The Chapstik, well, it's actually some moderately upscale thing in a fancier tube. My parents and one of my mother's college friends went on a tour of the Grand Canyon; they often go on package tours together. It's an interesting dynamic as my mother and her friend have been friends for, well, decades and they fall instantly into the sort of intimacy that old roommates who loved the experience will have. And my father gets along very well with the friend since they've got neatly compatible personalities.
So, throughout the tour, other folks noticed my father and these two women of about the same age with whom he was travelling and all of whom were clearly close in some fashion.
Finally, while riding a boat down the Grand Canyon, my mother broke out the Fancy Chapstik. She was delighted with the (taste? Feel? Whatever it is that makes a superior Chapstik experience), and immediately told her friend that she simply had to try it, and she did, and she was also delighted with the Fancy Chapstik.

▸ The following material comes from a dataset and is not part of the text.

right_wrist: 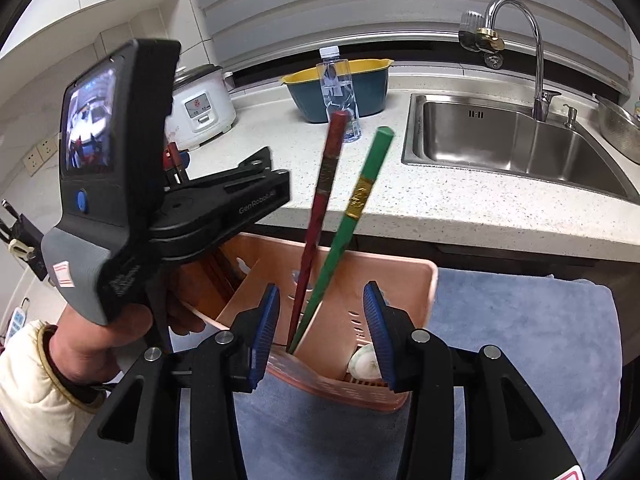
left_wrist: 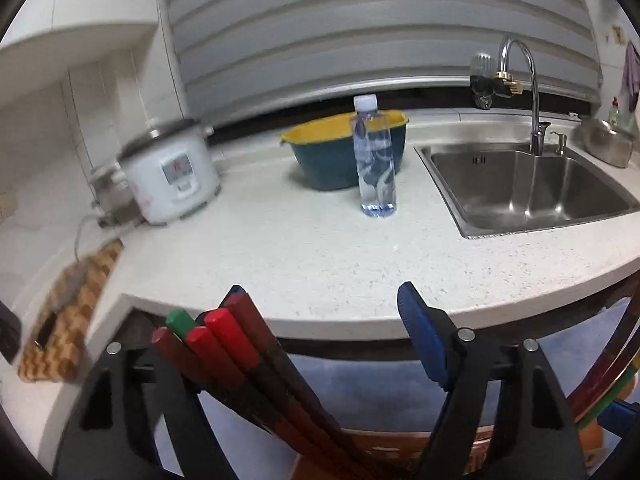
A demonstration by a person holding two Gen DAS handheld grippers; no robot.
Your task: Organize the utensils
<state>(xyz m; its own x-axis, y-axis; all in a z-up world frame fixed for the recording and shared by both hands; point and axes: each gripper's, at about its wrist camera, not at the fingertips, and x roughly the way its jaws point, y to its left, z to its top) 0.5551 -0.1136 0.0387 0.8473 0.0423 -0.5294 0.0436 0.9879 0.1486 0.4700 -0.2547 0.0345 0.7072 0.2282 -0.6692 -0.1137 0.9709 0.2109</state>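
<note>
Behind pink holder [right_wrist: 416,280]: water bottle [left_wrist: 374,156], basin [left_wrist: 320,160], rice cooker [left_wrist: 172,176], sink [left_wrist: 520,188].

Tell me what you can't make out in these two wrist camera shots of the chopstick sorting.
- Left gripper: whether its grip on the chopstick bundle is firm; left wrist view shows them only against one finger.
- Pink organizer basket: its bottom and lower chopstick ends, hidden by its walls, right wrist view.
- White round item in the basket: partly behind the right gripper, unidentifiable.
- Rice cooker panel: blurred, left wrist view.
</note>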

So finally one of the other men, who'd been prodding around everyone's business the entire tour, leaned over to my father and asked, you know, just what is the relationship between you all?

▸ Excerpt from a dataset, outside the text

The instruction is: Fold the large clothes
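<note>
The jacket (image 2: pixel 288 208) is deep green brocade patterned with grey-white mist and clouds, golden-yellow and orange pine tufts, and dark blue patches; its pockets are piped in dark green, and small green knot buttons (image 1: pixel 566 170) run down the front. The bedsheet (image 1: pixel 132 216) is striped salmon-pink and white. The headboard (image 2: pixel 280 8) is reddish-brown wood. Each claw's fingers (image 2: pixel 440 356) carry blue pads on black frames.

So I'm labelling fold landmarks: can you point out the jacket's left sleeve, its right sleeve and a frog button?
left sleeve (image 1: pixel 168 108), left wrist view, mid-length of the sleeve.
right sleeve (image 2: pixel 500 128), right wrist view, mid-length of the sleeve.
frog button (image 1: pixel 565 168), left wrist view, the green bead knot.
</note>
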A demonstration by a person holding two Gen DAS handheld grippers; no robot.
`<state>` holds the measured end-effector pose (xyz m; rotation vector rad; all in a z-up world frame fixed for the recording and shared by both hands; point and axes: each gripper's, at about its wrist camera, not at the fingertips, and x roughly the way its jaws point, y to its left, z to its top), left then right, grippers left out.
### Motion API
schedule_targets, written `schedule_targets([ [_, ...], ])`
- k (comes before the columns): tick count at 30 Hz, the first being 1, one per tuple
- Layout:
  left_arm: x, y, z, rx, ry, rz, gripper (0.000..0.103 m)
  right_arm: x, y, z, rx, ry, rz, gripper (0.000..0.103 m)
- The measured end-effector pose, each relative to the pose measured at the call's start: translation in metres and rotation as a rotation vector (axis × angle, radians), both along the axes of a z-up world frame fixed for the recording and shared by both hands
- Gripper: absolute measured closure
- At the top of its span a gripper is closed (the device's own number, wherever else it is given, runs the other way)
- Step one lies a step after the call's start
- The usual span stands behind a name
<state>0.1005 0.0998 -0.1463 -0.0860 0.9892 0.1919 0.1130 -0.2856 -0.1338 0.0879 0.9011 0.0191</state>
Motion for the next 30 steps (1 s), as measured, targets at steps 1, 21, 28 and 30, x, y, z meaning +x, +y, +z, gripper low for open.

And my father lighted up and instantly said, ``Oh! We're Mormons!''
The man and (they assumed) his wife looked shocked and never asked them another question the rest of the trip. My mother's friend laughed appreciatively. My mother glared at my father.
It was after getting back that my mother lost the Fancy Chapstik, though.
(no subject)
Date: 2008-04-11 05:46 am (UTC)Also, my compliments to your father for a snappy answer.
(no subject)
Date: 2008-04-12 05:29 am (UTC)This was more upscale than that, and lacked any brand identifier on the casing by the time I saw it. I think it was probably sold through a makeup counter.
In Singapore I relied on Lip-Ice, which I can't find in the United States even though it was made in New York state. In particular, its lemon flavor was so delicious that I'm still licking my lips from it, which probably was part of the sales strategy.
I don't care for jokes about Mormon Polygamy -- I think the premise is tired, not to mention cliche -- but, well, sometimes the world sets up one logical joke and you have to embrace it.
(no subject)
Date: 2008-04-10 04:06 pm (UTC)(no subject)
Date: 2008-04-11 04:50 am (UTC)Curiously, we never got to a Ford or Nissan dealership, at least in the parts of this saga to which I was privy. Although the Toyota dealership did, nearly twenty years ago, used to be a Nissan dealership, and at that one my mother finally put her foot down and insisted on buying a new car instead of used cars which my father swore he could fix. This gradually convinced him that there were pleasures to be had in a car for which he could go years without having to crawl underneath the engine on a cold, rainy winter morning.